TASK DESCRIPTION:
Below is a set of records; restate each one word for word.

Extracted records:
***
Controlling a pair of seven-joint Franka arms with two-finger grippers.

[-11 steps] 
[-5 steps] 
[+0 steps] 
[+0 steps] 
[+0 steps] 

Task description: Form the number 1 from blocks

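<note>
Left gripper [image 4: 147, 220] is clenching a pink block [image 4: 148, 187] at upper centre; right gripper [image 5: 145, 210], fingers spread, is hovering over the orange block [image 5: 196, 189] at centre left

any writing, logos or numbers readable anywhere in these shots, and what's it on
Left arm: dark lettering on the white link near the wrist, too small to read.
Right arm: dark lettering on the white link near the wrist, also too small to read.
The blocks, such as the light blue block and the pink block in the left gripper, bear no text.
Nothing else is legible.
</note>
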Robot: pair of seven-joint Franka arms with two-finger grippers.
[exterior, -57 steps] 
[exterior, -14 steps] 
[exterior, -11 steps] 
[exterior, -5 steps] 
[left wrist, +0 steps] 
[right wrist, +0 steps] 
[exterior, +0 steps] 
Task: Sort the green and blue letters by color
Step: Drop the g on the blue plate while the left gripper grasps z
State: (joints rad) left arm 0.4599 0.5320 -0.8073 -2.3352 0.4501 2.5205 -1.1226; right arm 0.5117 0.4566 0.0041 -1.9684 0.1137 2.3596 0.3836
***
WRITTEN RESPONSE:
Controlling a pair of seven-joint Franka arms with two-finger grippers.

[-11 steps] 
[-5 steps] 
[+0 steps] 
[+0 steps] 
[+0 steps] 

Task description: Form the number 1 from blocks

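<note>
Left gripper [image 4: 147, 220] is clenching a pink block [image 4: 148, 187] at upper centre; right gripper [image 5: 145, 210], fingers spread, is hovering over the orange block [image 5: 196, 189] at centre left

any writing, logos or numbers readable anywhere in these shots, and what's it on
Left arm: dark lettering on the white link near the wrist, too small to read.
Right arm: dark lettering on the white link near the wrist, also too small to read.
The blocks, such as the light blue block and the pink block in the left gripper, bear no text.
Nothing else is legible.
</note>
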Robot: pair of seven-joint Franka arms with two-finger grippers.
[exterior, -57 steps] 
[exterior, -14 steps] 
[exterior, -11 steps] 
[exterior, -5 steps] 
[left wrist, +0 steps] 
[right wrist, +0 steps] 
[exterior, +0 steps] 
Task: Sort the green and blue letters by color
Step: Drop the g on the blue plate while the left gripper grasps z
State: (joints rad) left arm 0.4599 0.5320 -0.8073 -2.3352 0.4501 2.5205 -1.1226; right arm 0.5117 0.4566 0.0041 -1.9684 0.1137 2.3596 0.3836

The required response has been given in full.